Ma décision sera diversement appréciée. Certains collègues, dont je respecte et souvent partage, à titre personnel, les opinions politiques, considèrent que j’aurais dû boycotter cette manifestation car, selon eux, dialoguer, fût-ce avec une personne que nous avons honorée, revient à cautionner ses positions.

Comme eux, je dénonce la politique de colonisation pratiquée par l’Etat d’Israël. Comme eux, je défends l’indépendance de la Palestine parce que l’on ne peut refuser à une population l’autonomie et la totale maîtrise de son destin. Comme eux, je suis effrayé par la situation désastreuse des universités palestiniennes. Comme eux, j’estime que seuls le dialogue et la ferme volonté de respecter l’autre permettront de restaurer la paix.  Mais c’est précisément pour toutes ces raisons que j’ai accepté de rappeler le 5 mars prochain que si Shimon Peres a reçu les prestigieux insignes de DHC de notre université, le Recteur de celle-ci a le devoir le lui transmettre les légitimes interrogations voire les vives critiques qui envahissent aujourd’hui une bonne partie de notre communauté universitaire.

Certes, je n’ai reçu aucun mandat pour émettre quelque message que ce soit de notre Université, mais j’estime qu’à partir du moment où nous avons accordé les insignes de Docteur honoris causa à Monsieur Shimon Peres, l’ULB doit lui témoigner ce respect fondamental qui consiste d’une part à lui dire sereinement le désaccord de certains membres, certes pas tous, de notre Communauté universitaire, avec les politiques suivies sous son autorité et d’autre part, à écouter sa réponse.

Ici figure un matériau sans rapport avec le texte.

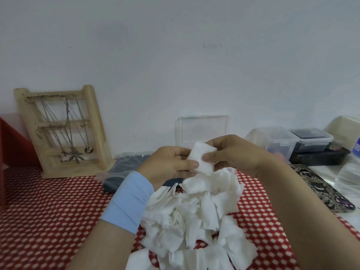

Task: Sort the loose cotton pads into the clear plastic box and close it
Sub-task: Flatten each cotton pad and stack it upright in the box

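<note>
A heap of loose white cotton pads point(196, 217) lies on the red patterned cloth in front of me. My left hand point(167, 164) and my right hand point(233, 151) hold a small stack of cotton pads point(202, 158) between them, above the far end of the heap. The left thumb presses on the stack's front; the right thumb and fingers pinch its right side. Behind my hands the clear plastic box point(202, 129) stands with its lid raised against the wall; its base is hidden by my hands.
A wooden jewellery stand point(64, 131) with necklaces leans at the back left. A dark item in a plastic bag point(124, 168) lies left of my hands. Clear lidded containers point(292, 143) and a patterned case point(321, 188) sit at the right. A red box edge point(11, 145) is far left.
</note>
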The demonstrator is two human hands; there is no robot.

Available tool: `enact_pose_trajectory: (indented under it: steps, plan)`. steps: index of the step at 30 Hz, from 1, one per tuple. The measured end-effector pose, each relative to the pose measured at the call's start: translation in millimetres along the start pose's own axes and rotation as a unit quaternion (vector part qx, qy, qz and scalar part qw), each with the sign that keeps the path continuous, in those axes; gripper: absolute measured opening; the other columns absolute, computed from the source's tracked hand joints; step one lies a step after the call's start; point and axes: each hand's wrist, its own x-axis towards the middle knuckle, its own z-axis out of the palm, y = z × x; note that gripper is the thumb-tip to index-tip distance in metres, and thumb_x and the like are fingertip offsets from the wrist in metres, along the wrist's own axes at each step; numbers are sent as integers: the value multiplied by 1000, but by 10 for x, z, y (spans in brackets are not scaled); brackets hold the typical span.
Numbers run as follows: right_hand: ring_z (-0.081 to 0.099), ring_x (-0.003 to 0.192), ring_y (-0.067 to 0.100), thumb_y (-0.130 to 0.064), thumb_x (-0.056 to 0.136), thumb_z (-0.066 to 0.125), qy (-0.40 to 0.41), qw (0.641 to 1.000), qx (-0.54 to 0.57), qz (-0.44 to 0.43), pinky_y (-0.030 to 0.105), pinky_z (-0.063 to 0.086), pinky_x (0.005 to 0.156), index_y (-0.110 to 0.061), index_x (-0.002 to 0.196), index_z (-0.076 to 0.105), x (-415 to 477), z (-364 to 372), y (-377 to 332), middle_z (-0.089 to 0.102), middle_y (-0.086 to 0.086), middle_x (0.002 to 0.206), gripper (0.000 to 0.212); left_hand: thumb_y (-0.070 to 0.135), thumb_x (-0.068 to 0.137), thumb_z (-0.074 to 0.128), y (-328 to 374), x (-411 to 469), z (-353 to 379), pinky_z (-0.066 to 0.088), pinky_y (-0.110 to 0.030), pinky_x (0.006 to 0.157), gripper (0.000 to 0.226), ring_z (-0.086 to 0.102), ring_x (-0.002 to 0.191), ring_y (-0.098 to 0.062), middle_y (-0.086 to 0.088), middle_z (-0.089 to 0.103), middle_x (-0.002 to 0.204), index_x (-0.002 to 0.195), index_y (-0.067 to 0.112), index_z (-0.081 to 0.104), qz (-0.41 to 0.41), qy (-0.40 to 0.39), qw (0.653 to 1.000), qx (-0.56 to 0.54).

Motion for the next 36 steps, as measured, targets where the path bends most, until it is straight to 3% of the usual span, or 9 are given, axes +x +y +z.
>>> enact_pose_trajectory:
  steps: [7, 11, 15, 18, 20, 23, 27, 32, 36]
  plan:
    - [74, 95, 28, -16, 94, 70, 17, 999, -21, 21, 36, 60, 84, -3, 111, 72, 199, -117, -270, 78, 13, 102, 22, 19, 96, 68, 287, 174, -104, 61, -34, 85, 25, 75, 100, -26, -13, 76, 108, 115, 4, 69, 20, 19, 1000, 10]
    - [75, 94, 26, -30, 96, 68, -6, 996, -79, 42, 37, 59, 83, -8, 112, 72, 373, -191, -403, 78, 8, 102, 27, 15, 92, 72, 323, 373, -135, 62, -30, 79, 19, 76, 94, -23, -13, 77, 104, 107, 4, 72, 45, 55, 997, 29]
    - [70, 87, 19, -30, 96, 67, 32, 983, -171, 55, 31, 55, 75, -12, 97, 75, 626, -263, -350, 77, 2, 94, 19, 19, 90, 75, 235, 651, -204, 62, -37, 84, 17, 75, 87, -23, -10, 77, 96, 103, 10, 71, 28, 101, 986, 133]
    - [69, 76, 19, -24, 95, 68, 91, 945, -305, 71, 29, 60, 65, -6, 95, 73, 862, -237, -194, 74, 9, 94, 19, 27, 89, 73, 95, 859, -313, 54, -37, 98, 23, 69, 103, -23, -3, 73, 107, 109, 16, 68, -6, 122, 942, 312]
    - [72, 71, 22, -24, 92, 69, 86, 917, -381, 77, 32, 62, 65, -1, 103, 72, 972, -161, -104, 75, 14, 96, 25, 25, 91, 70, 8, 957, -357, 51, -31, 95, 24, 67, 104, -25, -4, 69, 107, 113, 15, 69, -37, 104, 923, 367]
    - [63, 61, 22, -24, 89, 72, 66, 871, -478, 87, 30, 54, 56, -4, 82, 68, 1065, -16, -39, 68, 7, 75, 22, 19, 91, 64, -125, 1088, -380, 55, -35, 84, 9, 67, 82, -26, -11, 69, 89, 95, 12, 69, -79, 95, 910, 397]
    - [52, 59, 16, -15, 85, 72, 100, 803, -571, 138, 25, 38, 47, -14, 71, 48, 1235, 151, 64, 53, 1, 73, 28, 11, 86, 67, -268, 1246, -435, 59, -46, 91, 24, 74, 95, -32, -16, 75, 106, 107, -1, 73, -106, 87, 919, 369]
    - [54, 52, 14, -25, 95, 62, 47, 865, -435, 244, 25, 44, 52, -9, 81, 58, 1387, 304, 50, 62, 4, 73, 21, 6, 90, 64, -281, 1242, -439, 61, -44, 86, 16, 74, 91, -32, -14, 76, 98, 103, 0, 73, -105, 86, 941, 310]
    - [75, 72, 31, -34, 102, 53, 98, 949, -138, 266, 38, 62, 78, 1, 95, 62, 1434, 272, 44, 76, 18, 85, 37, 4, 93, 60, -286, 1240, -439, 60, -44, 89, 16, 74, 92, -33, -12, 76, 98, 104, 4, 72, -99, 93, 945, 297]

Je tiens donc à réaffirmer avec la plus grande fermeté que ma présence au Palais des Académies, le 5 mars, ne signifiera en aucune manière que l’Université libre de Bruxelles cautionne la politique de l’Etat d’Israël. Mais l’indépendance critique qui fait la force et l’originalité d’une Université comme la nôtre se gagne également par le courage du dialogue, surtout lorsque l’on est en désaccord, surtout lorsque l’on est en position minoritaire, comme ce sera probablement mon cas au cours de cette manifestation. Au-delà, je n’éviterai pas les critiques voire les « récupérations ». Quelles que soient mes convictions profondes, la conception que je me fais de la fonction de Recteur m’oblige simplement à assumer les choix passés de notre Université et à rappeler les valeurs qu’elle défend, à commencer par le respect et le libre arbitre.